WRESTING BACK POWER If Nawaz Sharif appoints a new army chief, it could allow him to claw back some of the influence he has ceded since coming to power in 2013, analysts said. In 2014, the prime minister emerged in charge but weakened after protests demanding his resignation, and that year the army also went against his wishes for a negotiated settlement with Taliban militants by sending troops into North Waziristan.
"Nawaz has lost a lot of ground to the military during Raheel's tenure," Talat Masood, a retired general and political analyst said. "He will try and retake certain space by asserting himself. I think he would like a change in leadership." Sharif has been quiet on the issue of the military's ascendancy in public.
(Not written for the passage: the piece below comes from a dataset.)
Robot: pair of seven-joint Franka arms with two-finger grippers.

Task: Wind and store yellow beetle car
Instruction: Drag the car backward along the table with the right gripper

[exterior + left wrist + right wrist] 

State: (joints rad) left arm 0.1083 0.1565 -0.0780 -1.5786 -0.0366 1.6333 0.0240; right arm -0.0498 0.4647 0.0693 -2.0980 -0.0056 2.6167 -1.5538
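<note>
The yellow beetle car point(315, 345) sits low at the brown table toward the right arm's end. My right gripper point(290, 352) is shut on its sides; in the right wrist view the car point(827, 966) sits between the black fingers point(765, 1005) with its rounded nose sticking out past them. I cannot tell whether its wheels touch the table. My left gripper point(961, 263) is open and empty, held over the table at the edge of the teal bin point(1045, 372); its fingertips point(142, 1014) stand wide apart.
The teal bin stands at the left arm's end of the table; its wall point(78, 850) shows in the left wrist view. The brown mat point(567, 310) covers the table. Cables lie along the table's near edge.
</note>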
But a statement from his office late last year, issued after the military urged the government to match its efforts in fighting militancy, said "all institutions have to play their role, while remaining within the ambit of the constitution." Under Raheel Sharif, the army tightened control over the battle against militants, including creating military courts that have sentenced dozens of people to death.
The courts have been criticised by lawyers and families of defendants for denying basic rights, and some are challenging the courts' rulings through the civilian judiciary. The military has also taken a lead role in policing Karachi, a broadly popular operation that has reduced rampant crime but also been denounced as heavy-handed and open to abuses including extra-judicial killings. "If Raheel Sharif hadn't been chief, these militants and criminals would have destroyed Pakistan," said Bismillah Khan, a bus driver in Quetta. "I hope whoever replaces him will be just like him."